I thought about one of my first college classes. They were talking about how the demographics of America were changing and how by some year — probably around now — America was going to be a majority minority country. I went to UC Irvine with a diverse population, and I remember everyone in the room reacting like, ‘Oh, that’s cool!’ And for some reason, that struck me as I was driving to work.

Because a majority minority country sounds good to me. But there are parts of the country where it’s scary to them. It’s not necessarily people who are evil. It’s people who are scared.

So that’s what I taught my kids that day. I asked them, ‘What do you feel?’ And most of them said fear.

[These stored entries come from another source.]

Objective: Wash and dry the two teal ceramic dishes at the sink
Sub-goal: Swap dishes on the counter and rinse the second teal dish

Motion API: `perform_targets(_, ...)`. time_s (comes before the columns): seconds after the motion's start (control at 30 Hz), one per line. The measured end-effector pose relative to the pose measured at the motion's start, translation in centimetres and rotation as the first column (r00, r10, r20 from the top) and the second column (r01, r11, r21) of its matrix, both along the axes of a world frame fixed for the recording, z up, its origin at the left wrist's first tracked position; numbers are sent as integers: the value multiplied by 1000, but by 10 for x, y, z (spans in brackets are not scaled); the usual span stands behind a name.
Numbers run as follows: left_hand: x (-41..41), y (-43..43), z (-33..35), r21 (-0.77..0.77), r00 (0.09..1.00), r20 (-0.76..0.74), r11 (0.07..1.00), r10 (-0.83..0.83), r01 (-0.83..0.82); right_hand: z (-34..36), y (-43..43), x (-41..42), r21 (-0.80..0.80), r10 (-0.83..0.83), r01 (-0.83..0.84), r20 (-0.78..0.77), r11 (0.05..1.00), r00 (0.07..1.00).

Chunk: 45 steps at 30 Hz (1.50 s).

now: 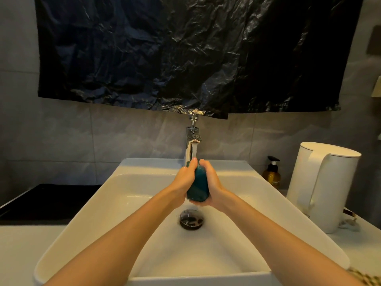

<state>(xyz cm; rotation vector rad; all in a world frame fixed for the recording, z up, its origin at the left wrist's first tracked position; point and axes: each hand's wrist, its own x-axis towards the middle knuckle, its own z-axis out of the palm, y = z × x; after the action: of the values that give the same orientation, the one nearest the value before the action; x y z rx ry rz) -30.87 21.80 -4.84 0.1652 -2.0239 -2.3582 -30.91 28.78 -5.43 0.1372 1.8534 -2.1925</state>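
forearms cross the sink — left hand and right hand both curl round the teal dish.

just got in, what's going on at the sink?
A person is washing a teal dish over the white sink. The left grip and right grip both hold it, one on each side, right under the faucet, where water appears to be running. Only this one teal dish is in view, and drying has not yet begun. A white kettle and an amber soap bottle stand on the counter to the right, untouched.
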Motion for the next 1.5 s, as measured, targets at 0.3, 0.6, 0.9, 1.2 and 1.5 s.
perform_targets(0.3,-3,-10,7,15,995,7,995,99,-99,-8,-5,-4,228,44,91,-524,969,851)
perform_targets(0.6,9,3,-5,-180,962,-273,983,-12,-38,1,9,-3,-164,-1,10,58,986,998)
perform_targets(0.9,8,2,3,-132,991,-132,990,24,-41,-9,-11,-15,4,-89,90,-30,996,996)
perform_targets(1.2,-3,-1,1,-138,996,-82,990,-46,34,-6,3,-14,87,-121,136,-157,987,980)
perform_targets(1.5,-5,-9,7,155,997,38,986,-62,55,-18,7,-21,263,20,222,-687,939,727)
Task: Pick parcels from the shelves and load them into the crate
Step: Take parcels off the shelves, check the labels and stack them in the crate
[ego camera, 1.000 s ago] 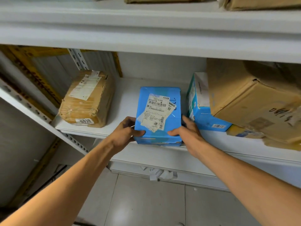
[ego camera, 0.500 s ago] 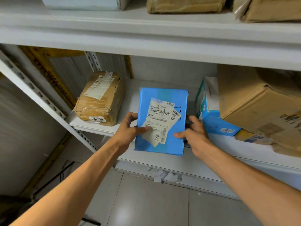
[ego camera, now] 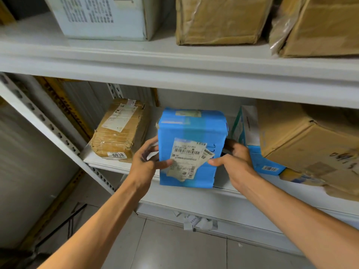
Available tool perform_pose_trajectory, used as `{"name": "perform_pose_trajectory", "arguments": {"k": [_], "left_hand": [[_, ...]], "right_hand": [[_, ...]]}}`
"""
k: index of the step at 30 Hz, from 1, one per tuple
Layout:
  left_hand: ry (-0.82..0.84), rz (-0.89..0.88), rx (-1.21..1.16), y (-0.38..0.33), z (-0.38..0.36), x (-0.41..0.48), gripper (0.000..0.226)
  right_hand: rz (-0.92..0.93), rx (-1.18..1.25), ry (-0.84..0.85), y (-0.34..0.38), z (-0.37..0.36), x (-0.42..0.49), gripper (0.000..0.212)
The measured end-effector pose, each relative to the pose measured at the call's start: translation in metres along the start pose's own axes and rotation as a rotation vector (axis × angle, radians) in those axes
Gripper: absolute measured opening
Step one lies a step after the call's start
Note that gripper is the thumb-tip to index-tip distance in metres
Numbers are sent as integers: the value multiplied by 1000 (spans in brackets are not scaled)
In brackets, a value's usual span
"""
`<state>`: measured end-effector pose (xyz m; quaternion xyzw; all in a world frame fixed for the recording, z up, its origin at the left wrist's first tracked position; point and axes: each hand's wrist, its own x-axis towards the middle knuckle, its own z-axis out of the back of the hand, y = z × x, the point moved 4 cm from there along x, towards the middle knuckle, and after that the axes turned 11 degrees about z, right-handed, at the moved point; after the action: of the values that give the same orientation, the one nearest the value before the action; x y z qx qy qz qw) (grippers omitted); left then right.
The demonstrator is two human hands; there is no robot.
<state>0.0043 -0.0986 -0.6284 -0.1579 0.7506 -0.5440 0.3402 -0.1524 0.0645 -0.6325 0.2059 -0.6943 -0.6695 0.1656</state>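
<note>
Our left hand [ego camera: 144, 166] and right hand [ego camera: 235, 164] clasp the sides of the blue parcel [ego camera: 191, 131], thumbs curled onto its label [ego camera: 186, 158]; it stands upright at the shelf [ego camera: 252, 193] edge, between a taped brown parcel [ego camera: 118, 131] and a blue box [ego camera: 260, 164] just beside our right hand

The parcel [ego camera: 191, 131] I hold is wrapped in smooth, slightly glossy blue plastic, and its paper label [ego camera: 186, 160] is matt and creased. The bundle [ego camera: 118, 133] to my left is brown cardboard under shiny, wrinkled tape. The box [ego camera: 303, 144] is matt, scuffed cardboard. The shelf [ego camera: 174, 63] is white painted metal.
</note>
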Motion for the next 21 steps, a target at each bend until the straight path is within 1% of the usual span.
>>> {"name": "perform_pose_trajectory", "arguments": {"k": [3, 4, 7, 10, 14, 16, 18, 20, 21], "left_hand": [[95, -9, 40, -11, -6, -8, 75], [126, -18, 78, -15, -8, -12, 77], [170, -80, 210, -21, -16, -22, 84], [196, -92, 212, -24, -19, -24, 87], [223, -7, 116, -22, -14, -23, 85], [176, 62, 18, -16, -6, -18, 88], [123, 140, -75, -9, 5, -11, 92], [124, 184, -88, -6, 12, -8, 87], [140, 196, -68, -5, 14, -7, 79]], "right_hand": [[-103, 62, -6, -4, 5, 6, 32], [-124, 67, -9, -5, 7, 8, 27], [-164, 78, -30, -9, 9, 11, 25], [-205, 117, -50, -11, 6, 9, 24], [-215, 214, -31, -6, -1, 4, 13], [-205, 200, 14, 0, -3, 2, 16], [-198, 138, 70, 4, -5, 0, 22], [-198, 141, 86, 6, -8, 0, 26], [-190, 157, 83, 8, -11, 0, 25]]}}
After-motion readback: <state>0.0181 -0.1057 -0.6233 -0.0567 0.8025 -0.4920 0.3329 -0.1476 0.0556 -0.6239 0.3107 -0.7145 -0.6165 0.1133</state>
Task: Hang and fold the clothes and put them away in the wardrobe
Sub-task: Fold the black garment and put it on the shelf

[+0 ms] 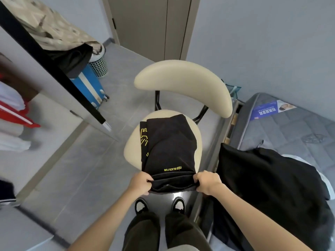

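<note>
1. Both hands gripped the near hem of the black garment (169, 147): left hand (140, 183) pinching its left corner, right hand (207, 182) its right corner.
2. It lay at frame centre on the chair (183, 84), already folded narrow, soft knit with yellow print.
3. Folding looked partway done; a last fold and shelving remained.
4. Dark clothes (268, 182) heaped at the right on the quilted mattress (299, 127) still waited.
5. At the left, the wardrobe (20, 109) held folded red and white pieces.
</note>
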A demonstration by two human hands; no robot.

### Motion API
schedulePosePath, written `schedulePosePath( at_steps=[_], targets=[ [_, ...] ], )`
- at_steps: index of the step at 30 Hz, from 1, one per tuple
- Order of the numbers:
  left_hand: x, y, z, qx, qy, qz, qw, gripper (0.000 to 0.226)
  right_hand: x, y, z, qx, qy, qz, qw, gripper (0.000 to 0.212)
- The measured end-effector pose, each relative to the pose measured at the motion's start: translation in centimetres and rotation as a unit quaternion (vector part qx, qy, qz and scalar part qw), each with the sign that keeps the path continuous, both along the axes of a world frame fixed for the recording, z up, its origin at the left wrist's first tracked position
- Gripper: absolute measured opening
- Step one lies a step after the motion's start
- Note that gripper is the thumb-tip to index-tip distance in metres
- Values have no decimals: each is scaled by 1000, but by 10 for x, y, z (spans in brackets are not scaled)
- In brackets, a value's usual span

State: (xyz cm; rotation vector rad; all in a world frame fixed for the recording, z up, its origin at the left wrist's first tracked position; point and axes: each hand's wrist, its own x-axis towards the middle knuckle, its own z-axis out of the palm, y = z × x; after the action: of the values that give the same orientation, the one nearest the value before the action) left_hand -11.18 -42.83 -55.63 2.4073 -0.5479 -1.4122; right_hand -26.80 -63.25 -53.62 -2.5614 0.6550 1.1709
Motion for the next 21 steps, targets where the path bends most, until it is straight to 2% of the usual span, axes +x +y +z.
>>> schedulePosePath(
  at_steps=[5,8,12,15,21],
  targets=[
    [15,-14,-2,-5,-20,41,999,32,12,-23,-2,63,-27,-55,996,8],
    [30,-28,-6,-23,-32,99,994,33,31,-44,-3,91,-50,-80,991,8],
    [54,-55,-16,-89,-51,217,971,29,60,-67,-18,66,-124,-135,981,24],
    [62,-71,-31,-115,-64,266,955,40,76,-74,-41,58,-180,-213,959,45],
    [54,-66,-89,-59,5,260,964,61,71,-64,-102,140,-137,-346,918,61]
  ],
)
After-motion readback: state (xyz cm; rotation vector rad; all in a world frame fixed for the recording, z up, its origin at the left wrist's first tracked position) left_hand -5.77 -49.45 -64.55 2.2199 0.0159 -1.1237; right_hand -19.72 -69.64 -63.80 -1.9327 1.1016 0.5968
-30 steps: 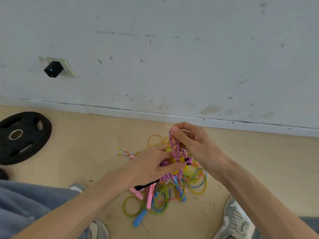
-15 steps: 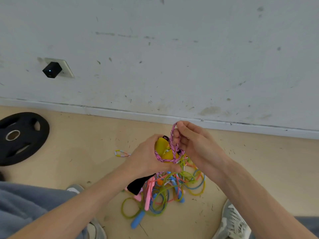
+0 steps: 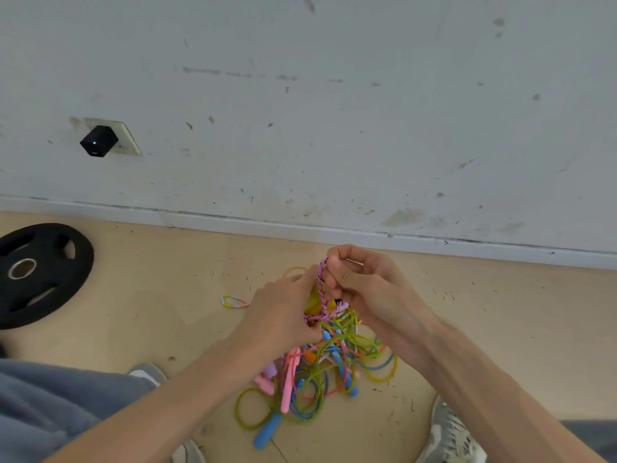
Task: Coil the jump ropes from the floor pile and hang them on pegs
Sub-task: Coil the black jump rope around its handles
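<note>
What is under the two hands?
A tangled pile of ropes lies on the floor below the left hand and right hand, which hold a pink rope. They cover the pile's far part.

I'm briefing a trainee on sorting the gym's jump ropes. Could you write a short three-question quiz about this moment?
1. True or false: the right hand pinches a loop of the pink speckled rope above the pile of ropes on the floor.
2. What lies on the floor at the far left?
A) a black weight plate
B) a basketball
C) a rolled yoga mat
3. Short answer: is any peg for hanging the ropes in view?

Key
1. True.
2. A.
3. No. Only the wall, its skirting and a black plug in a socket show.
</note>
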Motion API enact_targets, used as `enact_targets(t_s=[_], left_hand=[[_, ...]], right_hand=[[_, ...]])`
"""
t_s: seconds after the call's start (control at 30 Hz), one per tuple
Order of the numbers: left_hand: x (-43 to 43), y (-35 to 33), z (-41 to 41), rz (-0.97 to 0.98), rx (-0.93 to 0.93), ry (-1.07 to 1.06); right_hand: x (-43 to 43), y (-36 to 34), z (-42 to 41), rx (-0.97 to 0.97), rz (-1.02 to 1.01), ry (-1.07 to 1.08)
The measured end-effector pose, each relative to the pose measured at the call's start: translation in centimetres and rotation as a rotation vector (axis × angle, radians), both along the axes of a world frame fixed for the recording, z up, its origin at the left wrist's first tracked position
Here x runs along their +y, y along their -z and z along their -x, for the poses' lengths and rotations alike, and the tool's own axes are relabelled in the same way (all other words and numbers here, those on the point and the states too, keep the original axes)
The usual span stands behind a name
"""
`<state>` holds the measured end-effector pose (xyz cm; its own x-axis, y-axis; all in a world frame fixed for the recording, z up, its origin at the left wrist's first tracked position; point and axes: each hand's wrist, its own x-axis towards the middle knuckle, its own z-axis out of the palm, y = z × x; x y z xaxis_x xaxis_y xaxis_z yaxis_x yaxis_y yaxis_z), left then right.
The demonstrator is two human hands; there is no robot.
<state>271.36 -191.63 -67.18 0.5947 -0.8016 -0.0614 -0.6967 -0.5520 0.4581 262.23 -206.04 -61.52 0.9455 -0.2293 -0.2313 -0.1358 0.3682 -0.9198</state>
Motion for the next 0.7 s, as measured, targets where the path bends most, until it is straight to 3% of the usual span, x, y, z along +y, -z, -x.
enact_targets(t_s=[0.27, 0.47, 0.7], left_hand=[[0.1, -0.3, 0.5, 0.002, 0.144, 0.096], [0.3, -0.3, 1.2, -0.023, 0.106, 0.094], [0.2, 0.3, -0.8, -0.190, 0.173, 0.152]], right_hand=[[-0.1, -0.1, 0.7, 0.013, -0.074, -0.053], [-1.3, -1.2, 0.6, 0.037, 0.119, -0.088], [-0.8, -0.2, 0.3, 0.016, 0.133, -0.081]])
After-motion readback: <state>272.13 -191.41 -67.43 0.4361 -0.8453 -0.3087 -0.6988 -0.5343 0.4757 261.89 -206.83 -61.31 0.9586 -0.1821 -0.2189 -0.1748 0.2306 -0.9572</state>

I asked them why, and they said it was because they didn’t know what was going to happen. They understood that their lived experience was different than their grandparents’ lived experience. They were worried that they were going to go back to a time their grandparents had told them about. 

I told them about how, when I heard this country was going to be a majority minority country, I was excited — but there was probably someone in another part of the country who was scared, because whatever I’d gain from that change might feel like a loss to them. It wasn’t meant to validate what happened, but I think it helped my students get their bearings straight, during a time when the world felt like it was spinning too fast. It resonated.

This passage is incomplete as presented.